Нет. Несмотря на то что очень велик соблазн взять у Шеклтона несколько листов бумаги, я не буду писать письмо. Причин для этого три: во-первых, было бы совершенно неправильно пугать мать, отца и Реджин новостью о том, что я нахожусь на пути к Южному полюсу. Во-вторых, я почти уверен в том, что капитан Кун поставит свои обязательства и данное моему отцу слово выше моего желания и напишет ему письмо не только о гибели «Джона Лондона», но и о моем спасении. И в-третьих, у меня нет никакого желания писать моей семье письмо и оправдываться в чем-то. Возможно, я очень легковерный, как говорит Реджин, и очень самонадеянный — так считает Эннид. То, что на меня легко произвести впечатление и что герой потом часто оказывался пустозвоном, я тоже признаю. Но и покорным меня назвать нельзя. Бэйквелл и на «Дискавери» чувствовал бы себя неплохо, я же, наоборот, доводил бы Скотта до белого каления. Плохо! Плохо, но зато, думаю, я не спасовал бы и перед королем Артуром. Пусть бы он размахивал передо мной своим мечом Эскалибуром.
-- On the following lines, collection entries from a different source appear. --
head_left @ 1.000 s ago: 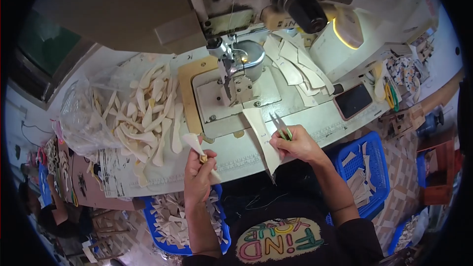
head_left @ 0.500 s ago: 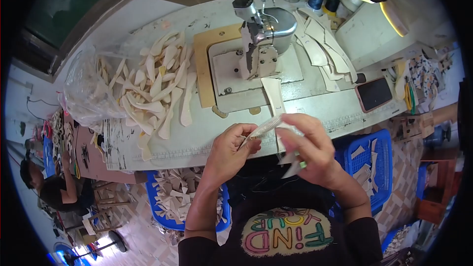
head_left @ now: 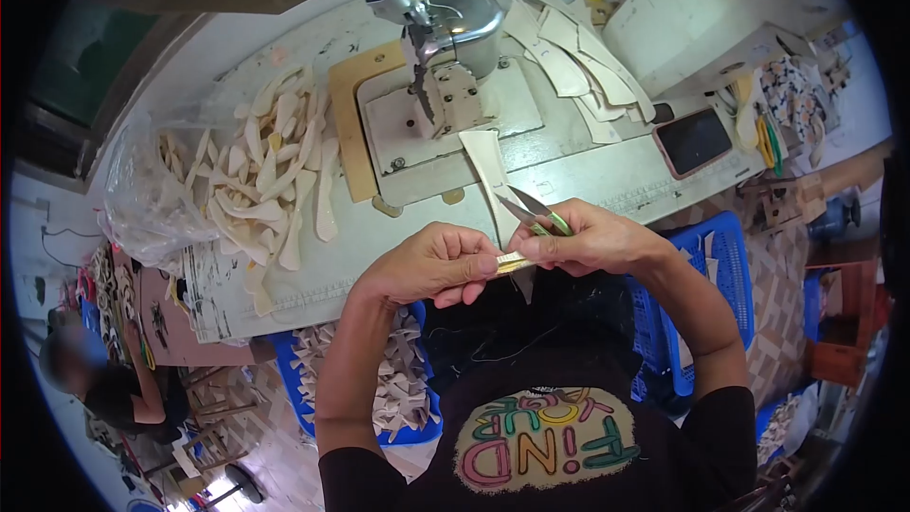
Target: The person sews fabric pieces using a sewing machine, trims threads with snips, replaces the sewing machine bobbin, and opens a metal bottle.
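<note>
Between my two hands is a small cream stitched piece, stretched level over the table's front edge. My left hand pinches its left end between thumb and fingers. My right hand is closed at the other end and also holds green-handled thread snips, whose blades point away from me, up and left. Just beyond the hands, a flat cream cut piece lies on the table, its far end near the base of the sewing machine. My fingers hide much of the held piece.
Padded cream pieces are heaped on the left beside a plastic bag. Flat cut pieces and a phone lie to the right. Blue baskets stand below the table. A person sits far left.
The piece has come from a slant to nearly level, with both hands now gripping it. The snips have swung from pointing down to pointing away. The whole view has shifted.
</note>
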Demonstrator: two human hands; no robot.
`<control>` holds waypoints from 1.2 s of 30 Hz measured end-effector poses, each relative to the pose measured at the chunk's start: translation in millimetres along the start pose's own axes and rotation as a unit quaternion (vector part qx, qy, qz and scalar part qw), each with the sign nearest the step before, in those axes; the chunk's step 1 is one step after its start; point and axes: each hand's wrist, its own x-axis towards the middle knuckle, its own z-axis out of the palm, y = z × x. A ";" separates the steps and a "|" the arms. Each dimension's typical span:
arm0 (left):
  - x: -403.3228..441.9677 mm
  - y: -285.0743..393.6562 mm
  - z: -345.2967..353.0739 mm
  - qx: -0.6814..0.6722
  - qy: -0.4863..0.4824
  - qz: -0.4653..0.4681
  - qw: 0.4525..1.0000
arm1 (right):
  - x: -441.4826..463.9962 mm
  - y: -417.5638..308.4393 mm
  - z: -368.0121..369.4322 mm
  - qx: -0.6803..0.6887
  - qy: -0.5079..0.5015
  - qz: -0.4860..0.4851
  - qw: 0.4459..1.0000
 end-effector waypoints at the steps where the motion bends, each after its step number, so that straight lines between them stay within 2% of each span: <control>1: 0.8 -1.1 0.9 -0.010 -0.007 0.008 1.000 | -1.6 0.7 0.0 0.010 -0.014 -0.009 1.000; 4: 5.8 -3.3 1.7 -0.015 -0.005 0.011 1.000 | -0.6 9.1 -0.9 -0.027 0.003 -0.031 0.999; 7: 9.1 -8.8 7.2 -0.011 0.015 -0.012 1.000 | 2.1 18.2 -1.3 0.031 -0.006 -0.025 0.999; 10: 11.6 -9.7 7.6 -0.022 0.009 -0.024 0.999 | 1.6 20.3 -4.5 0.032 -0.024 0.027 0.999; 14: 9.0 -12.9 14.4 -0.036 -0.016 0.003 0.999 | 0.1 27.3 -5.9 0.061 -0.041 0.035 0.997; 17: 6.6 -4.1 22.9 0.010 0.009 -0.024 1.000 | -5.5 31.5 -2.4 0.080 -0.056 0.047 0.994; 22: 12.3 -11.3 16.2 0.001 -0.009 -0.052 0.999 | -9.6 36.3 -3.6 0.081 -0.054 0.035 0.995; 25: 14.9 -13.9 21.4 0.016 -0.002 -0.063 0.998 | -14.2 35.6 1.6 0.016 0.008 -0.028 0.999; 28: 18.9 -14.8 21.0 0.041 -0.005 -0.053 0.998 | -15.6 37.7 2.9 -0.082 0.042 -0.050 0.995; 30: 19.6 -19.6 22.5 0.057 -0.001 -0.061 0.997 | -18.1 38.2 3.8 -0.198 0.058 -0.063 0.976; 32: 19.9 -22.4 24.3 0.085 0.015 -0.078 0.993 | -21.0 36.1 6.5 -0.331 0.097 -0.101 0.933; 34: 22.4 -24.6 26.9 0.059 0.042 -0.057 0.996 | -23.1 32.7 16.0 -0.471 0.157 -0.159 0.854; 36: 22.7 -28.1 29.6 0.043 0.063 -0.052 0.996 | -25.6 29.4 25.1 -0.527 0.177 -0.141 0.819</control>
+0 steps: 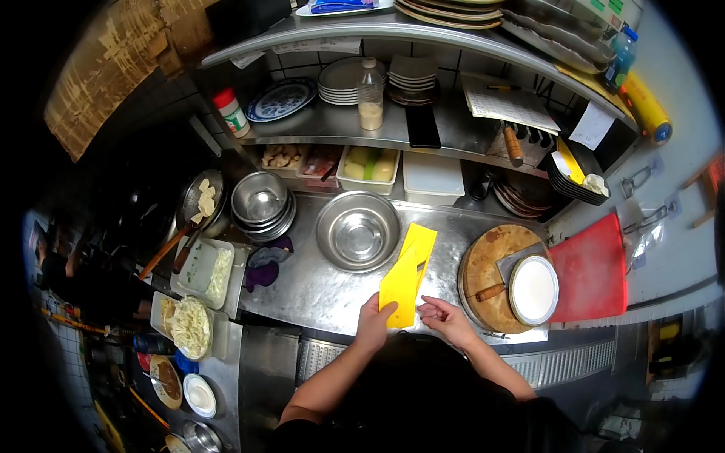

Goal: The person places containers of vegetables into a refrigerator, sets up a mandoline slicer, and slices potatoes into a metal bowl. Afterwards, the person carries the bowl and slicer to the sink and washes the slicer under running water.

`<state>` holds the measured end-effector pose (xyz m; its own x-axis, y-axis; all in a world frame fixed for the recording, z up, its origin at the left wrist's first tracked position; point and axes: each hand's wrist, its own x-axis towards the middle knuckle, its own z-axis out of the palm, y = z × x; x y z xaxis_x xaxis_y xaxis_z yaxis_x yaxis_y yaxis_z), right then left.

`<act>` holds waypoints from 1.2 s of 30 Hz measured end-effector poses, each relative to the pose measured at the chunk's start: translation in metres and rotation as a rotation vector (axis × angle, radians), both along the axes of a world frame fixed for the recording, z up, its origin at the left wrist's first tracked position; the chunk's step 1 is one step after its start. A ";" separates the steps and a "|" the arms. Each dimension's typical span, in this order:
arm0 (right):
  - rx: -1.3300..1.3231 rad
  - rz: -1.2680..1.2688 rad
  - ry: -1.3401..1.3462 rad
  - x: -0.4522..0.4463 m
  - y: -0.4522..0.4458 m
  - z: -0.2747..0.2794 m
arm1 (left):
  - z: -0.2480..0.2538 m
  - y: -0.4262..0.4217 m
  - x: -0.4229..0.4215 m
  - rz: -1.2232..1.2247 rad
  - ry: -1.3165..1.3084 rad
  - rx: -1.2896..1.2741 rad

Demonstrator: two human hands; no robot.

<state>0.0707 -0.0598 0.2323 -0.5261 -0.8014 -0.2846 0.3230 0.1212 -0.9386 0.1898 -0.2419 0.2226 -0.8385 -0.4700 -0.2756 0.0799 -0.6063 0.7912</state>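
A flat yellow piece with a slanted slot [399, 294] is gripped at its near end by the left hand [373, 322], above the near edge of the steel counter [302, 291]. The right hand [448, 321] is half curled just beside it; whether anything is pinched cannot be told. It is judged light, fairly stiff and smooth (slippery if wet), best held by its long edges. Writing on the far-right white papers [507, 104] cannot be read.

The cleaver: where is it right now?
In the head view, the cleaver lies at right on the round chopping board, partly hidden by the white-topped container.
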 end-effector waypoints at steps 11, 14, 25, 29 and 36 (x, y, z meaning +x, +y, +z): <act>0.006 -0.006 0.002 -0.005 0.002 -0.002 | -0.001 0.001 -0.004 0.003 0.011 0.006; 0.003 -0.008 -0.010 -0.006 0.002 -0.003 | -0.002 0.002 -0.004 0.008 0.017 0.010; -0.018 -0.007 -0.017 -0.005 0.003 -0.003 | -0.004 0.002 -0.005 -0.003 0.000 0.028; -0.025 -0.008 -0.021 -0.005 0.004 -0.005 | -0.005 0.002 -0.005 -0.009 0.004 0.034; -0.030 -0.005 -0.018 -0.004 0.004 -0.004 | -0.002 0.002 -0.004 -0.008 0.003 0.030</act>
Мимо тянется небольшой остров Грасс. Несмотря на увеличенную осадку, «Эндьюранс» идет на хорошей скорости — русские продали нам хороший уголь. Надо посмотреть, как там мои книги, и я усаживаюсь перед башнями.
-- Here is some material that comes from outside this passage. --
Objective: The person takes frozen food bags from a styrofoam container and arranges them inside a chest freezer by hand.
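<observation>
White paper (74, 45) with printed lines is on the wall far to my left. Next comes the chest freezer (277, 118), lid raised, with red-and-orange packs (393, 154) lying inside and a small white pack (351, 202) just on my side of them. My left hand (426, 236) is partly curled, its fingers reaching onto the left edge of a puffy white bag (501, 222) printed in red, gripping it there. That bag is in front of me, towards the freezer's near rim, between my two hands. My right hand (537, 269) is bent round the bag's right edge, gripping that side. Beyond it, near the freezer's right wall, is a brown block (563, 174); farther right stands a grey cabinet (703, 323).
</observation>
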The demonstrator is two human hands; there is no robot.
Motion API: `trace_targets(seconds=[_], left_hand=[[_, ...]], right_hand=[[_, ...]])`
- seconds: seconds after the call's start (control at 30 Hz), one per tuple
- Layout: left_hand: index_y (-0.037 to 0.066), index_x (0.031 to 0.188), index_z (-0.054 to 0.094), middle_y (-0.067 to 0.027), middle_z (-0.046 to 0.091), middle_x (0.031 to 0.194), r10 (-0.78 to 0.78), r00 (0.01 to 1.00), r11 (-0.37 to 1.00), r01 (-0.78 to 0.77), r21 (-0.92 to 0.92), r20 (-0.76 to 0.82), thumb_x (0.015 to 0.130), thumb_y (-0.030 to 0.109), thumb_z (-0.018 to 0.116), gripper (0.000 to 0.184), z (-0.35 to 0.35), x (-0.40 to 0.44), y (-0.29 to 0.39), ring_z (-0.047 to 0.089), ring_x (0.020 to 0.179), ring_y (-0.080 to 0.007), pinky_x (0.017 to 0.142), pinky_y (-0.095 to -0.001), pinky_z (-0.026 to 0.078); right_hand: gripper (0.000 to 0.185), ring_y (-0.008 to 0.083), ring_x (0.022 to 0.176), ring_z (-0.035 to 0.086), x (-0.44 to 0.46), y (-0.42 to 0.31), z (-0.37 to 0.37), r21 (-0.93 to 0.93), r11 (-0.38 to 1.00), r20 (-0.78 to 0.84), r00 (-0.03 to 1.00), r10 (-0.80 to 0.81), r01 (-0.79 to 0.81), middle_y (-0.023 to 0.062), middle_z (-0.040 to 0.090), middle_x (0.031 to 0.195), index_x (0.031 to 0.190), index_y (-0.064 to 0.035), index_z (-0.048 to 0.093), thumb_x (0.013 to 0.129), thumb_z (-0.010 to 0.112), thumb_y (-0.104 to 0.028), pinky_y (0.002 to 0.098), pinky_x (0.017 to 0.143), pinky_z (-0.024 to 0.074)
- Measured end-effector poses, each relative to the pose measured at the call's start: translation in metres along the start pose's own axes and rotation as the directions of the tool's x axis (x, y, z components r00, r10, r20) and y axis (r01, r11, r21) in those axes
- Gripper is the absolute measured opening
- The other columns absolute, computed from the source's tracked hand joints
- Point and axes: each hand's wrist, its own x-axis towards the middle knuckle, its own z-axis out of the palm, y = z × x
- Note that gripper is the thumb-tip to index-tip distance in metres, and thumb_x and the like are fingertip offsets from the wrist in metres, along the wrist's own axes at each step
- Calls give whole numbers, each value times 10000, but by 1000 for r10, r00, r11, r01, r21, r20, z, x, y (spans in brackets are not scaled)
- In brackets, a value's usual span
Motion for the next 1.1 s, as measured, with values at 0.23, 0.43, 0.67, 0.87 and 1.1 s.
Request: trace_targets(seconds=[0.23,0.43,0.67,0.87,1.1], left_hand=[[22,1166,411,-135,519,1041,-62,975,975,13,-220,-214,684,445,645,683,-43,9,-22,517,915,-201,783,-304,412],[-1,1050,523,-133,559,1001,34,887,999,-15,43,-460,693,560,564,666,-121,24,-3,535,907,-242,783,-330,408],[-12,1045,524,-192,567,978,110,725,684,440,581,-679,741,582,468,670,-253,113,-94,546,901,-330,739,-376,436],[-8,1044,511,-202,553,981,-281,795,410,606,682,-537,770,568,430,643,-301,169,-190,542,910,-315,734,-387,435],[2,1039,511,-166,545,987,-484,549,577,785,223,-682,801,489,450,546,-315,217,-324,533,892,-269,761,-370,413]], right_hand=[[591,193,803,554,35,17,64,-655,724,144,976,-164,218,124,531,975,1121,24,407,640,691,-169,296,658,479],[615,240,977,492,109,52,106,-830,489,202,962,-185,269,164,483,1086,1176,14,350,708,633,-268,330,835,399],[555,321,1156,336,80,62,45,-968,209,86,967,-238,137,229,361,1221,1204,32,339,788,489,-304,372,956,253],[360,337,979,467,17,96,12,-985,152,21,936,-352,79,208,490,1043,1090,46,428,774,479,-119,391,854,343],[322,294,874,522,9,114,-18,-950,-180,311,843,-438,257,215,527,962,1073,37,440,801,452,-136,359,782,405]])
Мы уходим из Лит-Харбора, в воздухе растворяется висящее над палубой облако угольной пыли. Я продолжаю разбирать книги. И вместе с угольной пылью уходит моя злость. Тома энциклопедии я расставляю по алфавиту на верхней полке. Одновременно я не перестаю думать о Бэйквелле. Он ошибается. А если нет, то как может мне навредить эта банда, о которой он вещал? Наверняка он имел в виду гнусных типов вроде боцмана и старшего кочегара. Они рискуют в дальнейшем нарваться на очень большие неприятности с Сэром и шкипером, и у них будет мало поводов для смеха. Но он ошибается. Гораздо вероятнее, что по мере приближения дня отплытия у людей просто сдают нервы. И что нужно ожидать маленькой войны за место под солнцем.
А если он не ошибается?
На среднюю полку становятся сначала греки и римляне, затем книги о Средних веках, наконец, там появляются Магеллан и Дрейк… да, вот так будет правильно. Сейчас рядом встанут первые книги с указанием лет.
1768 год. Кук.
Нет, мистер Бэйквелл, ты меня не обманешь: и ты, в конце концов, думаешь о месте на санях. С быстротой молнии разнесся слух, что вместе с Сэром и двумя самыми опытными — Читхэмом и Крином смогут отправиться лишь трое других. Уорсли поедет в качестве штурмана. Остаются двое. Только двое! И одним из них должен быть врач. Шансы Мак-Ильроя сейчас хуже, потому что доктор Маклин много ухаживает за собаками и вообще производит лучшее впечатление. Итак, Сэр, капитан, Читхэм, Крин и Маклин. Остается лишь одно место.